Thank you, Lawrence University, for employing Professor George Smalley. And,
please offer my condolences to the Smalley family on the passing of George. —
Richard Kraneis, ’76, Chicago, Ill.
A working linguist
I imagine that any Lawrence student who interacted, however briefly, with George
Smalley would remember him. Those who studied languages with George for several
semesters not only remember him, they think of him often.

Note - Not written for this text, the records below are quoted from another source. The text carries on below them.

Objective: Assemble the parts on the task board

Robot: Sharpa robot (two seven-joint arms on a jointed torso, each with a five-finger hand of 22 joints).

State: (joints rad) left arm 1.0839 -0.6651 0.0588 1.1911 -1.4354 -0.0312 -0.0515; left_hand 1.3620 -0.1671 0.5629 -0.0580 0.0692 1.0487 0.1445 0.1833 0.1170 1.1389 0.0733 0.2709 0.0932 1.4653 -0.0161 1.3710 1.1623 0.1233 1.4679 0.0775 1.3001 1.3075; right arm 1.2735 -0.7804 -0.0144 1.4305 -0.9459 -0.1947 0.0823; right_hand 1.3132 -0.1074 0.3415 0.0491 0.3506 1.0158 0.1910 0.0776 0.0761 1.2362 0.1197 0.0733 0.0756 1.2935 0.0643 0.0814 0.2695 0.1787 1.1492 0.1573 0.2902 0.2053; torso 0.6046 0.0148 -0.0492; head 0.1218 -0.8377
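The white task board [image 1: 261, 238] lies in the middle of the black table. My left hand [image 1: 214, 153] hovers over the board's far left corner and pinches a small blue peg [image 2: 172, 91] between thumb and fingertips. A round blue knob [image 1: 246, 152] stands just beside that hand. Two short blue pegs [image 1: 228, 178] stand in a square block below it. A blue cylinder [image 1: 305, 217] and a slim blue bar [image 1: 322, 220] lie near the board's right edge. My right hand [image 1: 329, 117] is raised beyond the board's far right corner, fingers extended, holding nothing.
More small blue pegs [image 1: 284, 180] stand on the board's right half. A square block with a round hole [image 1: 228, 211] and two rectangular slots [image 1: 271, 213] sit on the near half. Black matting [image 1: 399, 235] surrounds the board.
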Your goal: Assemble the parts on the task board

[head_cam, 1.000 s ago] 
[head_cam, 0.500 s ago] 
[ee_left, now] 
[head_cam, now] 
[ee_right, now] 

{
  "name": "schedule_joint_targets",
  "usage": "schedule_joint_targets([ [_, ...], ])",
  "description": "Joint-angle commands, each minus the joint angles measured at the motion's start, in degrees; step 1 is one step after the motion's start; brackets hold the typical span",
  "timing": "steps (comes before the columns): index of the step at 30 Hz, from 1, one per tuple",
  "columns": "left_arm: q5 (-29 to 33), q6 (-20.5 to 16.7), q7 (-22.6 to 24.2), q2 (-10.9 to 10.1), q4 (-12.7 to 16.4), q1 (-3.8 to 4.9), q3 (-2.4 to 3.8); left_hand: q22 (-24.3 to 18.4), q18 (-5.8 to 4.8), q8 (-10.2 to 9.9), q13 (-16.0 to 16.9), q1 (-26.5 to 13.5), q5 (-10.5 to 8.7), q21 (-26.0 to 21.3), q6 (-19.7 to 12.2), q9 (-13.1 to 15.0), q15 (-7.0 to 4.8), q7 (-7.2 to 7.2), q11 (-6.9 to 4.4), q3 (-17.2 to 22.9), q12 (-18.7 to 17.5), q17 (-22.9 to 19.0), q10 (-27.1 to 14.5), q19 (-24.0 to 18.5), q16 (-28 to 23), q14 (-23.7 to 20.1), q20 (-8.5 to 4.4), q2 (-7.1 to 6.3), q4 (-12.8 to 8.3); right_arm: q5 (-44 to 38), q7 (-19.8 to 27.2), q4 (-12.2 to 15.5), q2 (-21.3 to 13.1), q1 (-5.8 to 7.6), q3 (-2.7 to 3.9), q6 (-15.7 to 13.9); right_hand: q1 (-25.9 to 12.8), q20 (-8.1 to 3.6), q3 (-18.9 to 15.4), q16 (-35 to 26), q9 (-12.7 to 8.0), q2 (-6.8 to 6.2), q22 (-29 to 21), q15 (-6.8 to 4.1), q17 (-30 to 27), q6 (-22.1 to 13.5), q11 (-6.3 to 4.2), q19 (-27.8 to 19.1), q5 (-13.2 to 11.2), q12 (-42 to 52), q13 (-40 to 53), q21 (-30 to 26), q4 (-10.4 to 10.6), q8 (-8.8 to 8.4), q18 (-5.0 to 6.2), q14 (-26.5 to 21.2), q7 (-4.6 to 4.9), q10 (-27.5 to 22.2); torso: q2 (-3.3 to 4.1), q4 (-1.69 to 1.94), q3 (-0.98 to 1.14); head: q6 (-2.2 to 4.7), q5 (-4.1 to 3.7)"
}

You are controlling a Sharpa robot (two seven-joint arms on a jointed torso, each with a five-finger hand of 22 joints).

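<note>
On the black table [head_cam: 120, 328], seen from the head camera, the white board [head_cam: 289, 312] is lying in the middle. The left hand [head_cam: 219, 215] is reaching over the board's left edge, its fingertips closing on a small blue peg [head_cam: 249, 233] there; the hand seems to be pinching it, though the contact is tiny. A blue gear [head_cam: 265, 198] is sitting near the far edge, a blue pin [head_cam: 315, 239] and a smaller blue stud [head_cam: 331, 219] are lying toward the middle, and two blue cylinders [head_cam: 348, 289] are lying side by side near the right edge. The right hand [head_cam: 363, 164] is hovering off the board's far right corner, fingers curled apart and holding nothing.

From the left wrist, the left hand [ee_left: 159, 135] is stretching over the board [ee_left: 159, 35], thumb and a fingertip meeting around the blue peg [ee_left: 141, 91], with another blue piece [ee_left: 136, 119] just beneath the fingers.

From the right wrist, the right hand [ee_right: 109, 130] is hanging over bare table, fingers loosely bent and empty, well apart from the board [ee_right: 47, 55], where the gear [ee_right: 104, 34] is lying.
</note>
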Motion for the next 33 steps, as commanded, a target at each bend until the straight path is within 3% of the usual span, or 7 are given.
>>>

George remains an influence on numerous former students, not only because
of his dedication to teaching and linguistics but also because of his passionate
and contagious love of art and life. Those of
us in academia today also remember his rebel spirit, getting, perhaps, our
first taste of dissatisfaction with the more mundane aspects of the job of
university faculty member.
George was a true working linguist. One of the last times we met for dinner,
years ago, I picked him up at his Appleton apartment. He came to the door,
greeted me, and asked me to come in, saying he would be just a minute. He was
finishing a page for an update of Arabic grammar that he pounded out on an
old manual typewriter.
Slavic volleyball at Alexander Gym, Slavic picnics, and the Slavic Trip are
all legendary. But, given my profession, I guess, I think George would most
want to be remembered by the Lawrence community for anecdotes like the one
above and for being willing to help any student who approached him with an
interest to learn a language that was not taught as part of the regular curriculum
of the language departments at Lawrence. —
John Hellermann, ’86, Department of Applied Linguistics, Portland
State University, Portland, Ore.
Professor Smalley’s Commencement Address to the Class of 1970
(excerpt)
Parting is always hardest on those who remain behind, so that it’s
more difficult for us to bid farewell to you than for you, who have all sorts
of new, interesting, exciting things ahead. We have helped
each other to change and develop during these last four years, and let’s
hope that the development continues at an equal pace for us all. Part of
you will always remain here with us, while I hope you’ll be taking
away something of us besides course credit and a diploma.…Goodbye,
good luck — and make us proud of you.